= Exercise data =

*-*-*

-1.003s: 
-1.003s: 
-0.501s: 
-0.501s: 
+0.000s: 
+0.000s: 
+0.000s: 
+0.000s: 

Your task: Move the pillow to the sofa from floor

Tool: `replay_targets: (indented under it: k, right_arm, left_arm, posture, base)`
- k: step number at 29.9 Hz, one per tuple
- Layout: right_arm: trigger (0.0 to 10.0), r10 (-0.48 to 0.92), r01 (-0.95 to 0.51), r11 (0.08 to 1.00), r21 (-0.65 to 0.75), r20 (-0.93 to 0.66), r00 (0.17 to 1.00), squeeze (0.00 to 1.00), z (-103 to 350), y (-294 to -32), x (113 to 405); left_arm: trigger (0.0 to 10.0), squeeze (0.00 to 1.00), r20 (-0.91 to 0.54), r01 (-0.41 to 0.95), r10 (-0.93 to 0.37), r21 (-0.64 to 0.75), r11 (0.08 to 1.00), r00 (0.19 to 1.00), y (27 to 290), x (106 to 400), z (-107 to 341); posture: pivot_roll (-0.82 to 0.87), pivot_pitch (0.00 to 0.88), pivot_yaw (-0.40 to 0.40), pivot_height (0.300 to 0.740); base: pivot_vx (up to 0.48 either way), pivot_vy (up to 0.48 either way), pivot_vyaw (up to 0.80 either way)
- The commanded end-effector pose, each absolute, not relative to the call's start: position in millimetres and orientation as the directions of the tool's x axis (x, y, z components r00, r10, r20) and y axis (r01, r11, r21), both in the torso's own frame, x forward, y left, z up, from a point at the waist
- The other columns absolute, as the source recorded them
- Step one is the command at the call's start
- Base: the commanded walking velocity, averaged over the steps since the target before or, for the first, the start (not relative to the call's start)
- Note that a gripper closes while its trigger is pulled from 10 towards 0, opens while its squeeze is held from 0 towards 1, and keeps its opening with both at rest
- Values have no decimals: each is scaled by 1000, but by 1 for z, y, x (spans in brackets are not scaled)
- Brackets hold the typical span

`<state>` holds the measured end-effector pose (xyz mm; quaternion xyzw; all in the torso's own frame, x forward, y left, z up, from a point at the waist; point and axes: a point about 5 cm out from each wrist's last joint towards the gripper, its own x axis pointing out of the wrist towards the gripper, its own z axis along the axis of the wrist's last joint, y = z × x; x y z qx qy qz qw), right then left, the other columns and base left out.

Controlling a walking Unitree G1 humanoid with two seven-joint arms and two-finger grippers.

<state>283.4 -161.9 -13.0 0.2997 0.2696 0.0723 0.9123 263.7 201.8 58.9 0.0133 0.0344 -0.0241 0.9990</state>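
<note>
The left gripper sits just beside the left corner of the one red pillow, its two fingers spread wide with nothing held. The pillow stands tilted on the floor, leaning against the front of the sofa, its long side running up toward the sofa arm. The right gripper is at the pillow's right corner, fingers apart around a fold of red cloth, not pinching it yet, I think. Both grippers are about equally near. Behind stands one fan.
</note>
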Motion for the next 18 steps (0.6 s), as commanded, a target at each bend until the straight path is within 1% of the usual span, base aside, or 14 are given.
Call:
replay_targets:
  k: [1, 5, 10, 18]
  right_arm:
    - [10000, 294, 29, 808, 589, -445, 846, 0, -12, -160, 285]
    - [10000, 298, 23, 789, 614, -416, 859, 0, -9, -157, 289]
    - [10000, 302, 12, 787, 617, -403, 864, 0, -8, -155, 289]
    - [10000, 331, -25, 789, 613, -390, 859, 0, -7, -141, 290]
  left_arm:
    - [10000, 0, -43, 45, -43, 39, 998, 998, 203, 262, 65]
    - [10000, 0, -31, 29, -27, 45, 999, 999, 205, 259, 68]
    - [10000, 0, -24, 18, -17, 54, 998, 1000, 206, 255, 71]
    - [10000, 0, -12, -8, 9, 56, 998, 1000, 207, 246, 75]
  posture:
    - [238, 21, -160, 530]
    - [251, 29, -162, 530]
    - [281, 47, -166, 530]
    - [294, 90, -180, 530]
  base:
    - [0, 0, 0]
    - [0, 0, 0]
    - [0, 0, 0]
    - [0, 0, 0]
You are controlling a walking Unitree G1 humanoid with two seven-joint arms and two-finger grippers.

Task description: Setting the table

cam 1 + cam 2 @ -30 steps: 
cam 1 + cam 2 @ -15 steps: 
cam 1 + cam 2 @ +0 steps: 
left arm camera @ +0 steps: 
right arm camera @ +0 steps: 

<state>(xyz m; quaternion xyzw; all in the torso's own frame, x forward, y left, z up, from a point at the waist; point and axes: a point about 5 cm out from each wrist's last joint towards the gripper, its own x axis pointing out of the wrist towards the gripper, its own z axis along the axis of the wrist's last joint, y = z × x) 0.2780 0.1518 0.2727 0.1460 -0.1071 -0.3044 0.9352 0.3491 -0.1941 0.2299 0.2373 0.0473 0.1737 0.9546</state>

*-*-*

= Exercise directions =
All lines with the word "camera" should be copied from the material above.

= Completed exercise =
left arm camera @ +0 steps: 
right arm camera @ +0 steps: 

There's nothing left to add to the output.